Does lossy audio compression damage datasette data?

Question

I grew up with the C64 and had software on cassette tapes. These days, you can find "backups" of this software all over the internet, even in mp3 format (by recording the audio signal with a sound interface and converting it).

Since mp3 is lossy, Wouldn't this damage the actual data and render the software useless? I assume the decoder fills in the data that was thrown away during compression but this is never 100% accurate, no?

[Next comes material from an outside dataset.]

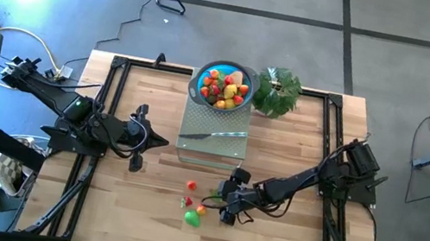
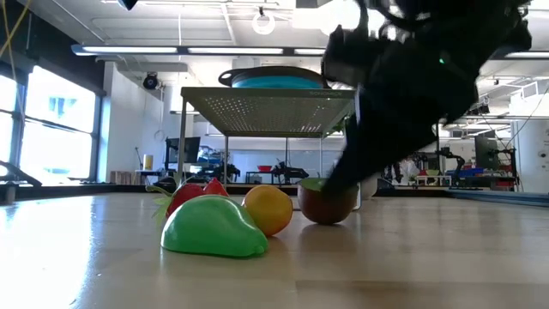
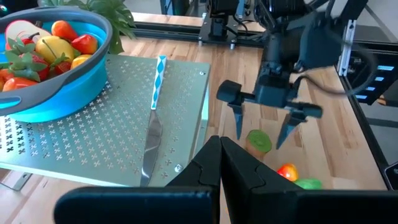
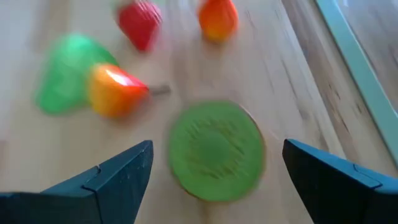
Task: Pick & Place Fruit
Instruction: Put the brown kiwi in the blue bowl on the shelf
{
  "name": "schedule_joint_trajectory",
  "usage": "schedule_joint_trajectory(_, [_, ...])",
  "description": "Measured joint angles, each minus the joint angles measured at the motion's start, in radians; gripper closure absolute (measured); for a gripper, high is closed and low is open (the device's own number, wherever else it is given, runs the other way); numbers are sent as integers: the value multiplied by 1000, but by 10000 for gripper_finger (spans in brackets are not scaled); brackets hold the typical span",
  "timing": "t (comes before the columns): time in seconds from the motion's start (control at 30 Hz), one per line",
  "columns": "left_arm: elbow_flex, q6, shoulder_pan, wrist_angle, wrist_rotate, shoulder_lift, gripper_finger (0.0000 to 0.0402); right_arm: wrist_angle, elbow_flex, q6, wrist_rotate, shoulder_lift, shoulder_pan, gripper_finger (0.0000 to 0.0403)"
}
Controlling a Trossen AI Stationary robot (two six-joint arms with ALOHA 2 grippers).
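Because the kiwi half (image 4: 216, 151) lies cut face up on the bare wood, you see the right gripper (image 3: 263, 133) hanging over it with its fingers spread wide, one on each side and neither touching, so that a straight descent would bracket the fruit. Just beside the kiwi half lie the other loose fruits: a green pear (image 2: 213, 227), an orange piece (image 2: 268, 209) and a red strawberry (image 2: 194, 195), clustered closely enough that a wide-set finger could nudge one on the way down. You will find the blue bowl (image 1: 199, 92), already heaped with fruit, raised on the perforated metal stand (image 3: 81, 146) at the table's far side, next to the leafy plant (image 1: 277, 91); the silver knife (image 3: 151, 132) lies across the stand in front of it. Your left gripper (image 3: 219, 163) waits with its fingers pressed together, holding nothing, well apart from the loose fruit and pointed toward the stand.
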Motion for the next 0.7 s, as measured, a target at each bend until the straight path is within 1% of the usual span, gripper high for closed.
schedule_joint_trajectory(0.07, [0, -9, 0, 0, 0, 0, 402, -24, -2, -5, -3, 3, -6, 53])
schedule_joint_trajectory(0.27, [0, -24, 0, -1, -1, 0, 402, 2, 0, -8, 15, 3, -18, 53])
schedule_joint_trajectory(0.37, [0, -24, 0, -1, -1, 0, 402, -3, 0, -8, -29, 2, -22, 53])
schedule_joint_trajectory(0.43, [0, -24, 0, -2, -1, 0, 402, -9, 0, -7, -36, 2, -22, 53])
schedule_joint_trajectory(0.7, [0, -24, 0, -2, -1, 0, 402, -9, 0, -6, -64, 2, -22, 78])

Not all the data is needed. I bet you could read all the words in this comment, even if it was a low-quality JPEG. — user253751, Mar 30 '22 at 15:44
MP3 is not necessarily lossy. You can encode an audio stream in MP3 that is lossless. It takes more storage space, of course, but that's the tradeoff you can make as a content encoder. — jwh20, Mar 30 '22 at 16:25
@jwh20 ‒ I think we can all agree that any lossless encoding (with a sufficiently high sample rate) will work. — Michael Graf, Mar 30 '22 at 16:49
The OP makes the assertion that "...mp3 is lossy..." My comment is addressing that misconception only. — jwh20, Mar 30 '22 at 17:04
@jwh20: "You can encode an audio stream in MP3 that is lossless". Can you show an example, please? There's always filtering applied to the signal in MP3 encoding. — scruss, Mar 30 '22 at 20:12
@jwh20 MP3 has always been and still is a lossy compression codec. There has never been lossless MP3 technology. Perhaps you might mean something else than MP3? There are plenty of lossless audio compression codes too. — Justme, Mar 30 '22 at 20:18
MP3's core decisions about what data to throw away come down to the perceptual model trying to figure out which frequencies are inaudible, which frequencies are masked, etc. One would need to look at the details of Datasette encoding to see if it uses frequencies that are likely to be considered masked or inaudible in this context. — Charles Duffy, Mar 30 '22 at 23:18
@jwh20 You can reduce the data loss to a very small amount with the right encoding parameters for certain audio streams in MP3, but it is still lossy regardless. And, unlike MP4, MP3 is not a container format, so you can’t, for example, shove an audio stream using a different compression algorithm (such as FLAC) into it. — Austin Hemmelgarn, Mar 31 '22 at 01:41
Tape recording isn't lossless as well (quite the opposite, indeed) - So what you're discussing likely isn't even relevant. — tofro, Mar 31 '22 at 07:46
@jwh20 MP3 is necessarily lossy. MP3 uses reconstruction filters that will never be bit-exact at any bitrate... and the MP3 spec also has a 320k cap. There are some formats that are capable of being either lossy or lossless depending on bit allocation, but MP3 is provably not one of them. — hobbs, Mar 31 '22 at 13:37
Here's more info from Stanford University, re: MP3 = Lossy Data Compression — ashleedawg, Mar 31 '22 at 14:54
@scruss It's of course lossy if you take the analog signal as the starting point, or a signal containing frequencies mp3 will remove. But one can conceive of an input which will be converted without loss. — vsz, Apr 01 '22 at 06:16
@vsz: After a few round-trips through an MP3 encoder/decoder, you might find a digital input that settles down to bit-exact decode, especially if you start with a very simple signal like a single sine wave. But that's not very interesting, since it's very unlikely for any real-world use-case of a non-trivial signal. The frequencies in the output will be very close, perhaps basically identical, but the exact values of at least some of the 16-bit PCM samples will differ in the low bits. — Peter Cordes, Apr 01 '22 at 20:58

score 16 · Accepted Answer · answered Mar 30 '22 at 20:13

TL; DR type of answer:

In short, MP3 is a lossy format that does distort the audio waveform in which the C64 data is stored, but just like you can still listen to morse code or music just fine on a noisy or distorted radio channel, the digital data signal on tape may be transferred and stored with audio equipmentand it can survive a lossy audio compression format, as long as the audio signal is not too distorted in the whole process for the C64 tape drive to pick up and restore the digital data signal within some margin of error.

A more in-depth answer:

MP3 is a lossy format, and while it does do damage to the signal waveform by removing frequency content to encode it smaller, the distorted signal waveform can still be good enough to be able to convey data. It depends on the MP3 encoder settings, obviously, but there will be other difficulties in the system of transferring tape data between C64 systems as MP3 audio files.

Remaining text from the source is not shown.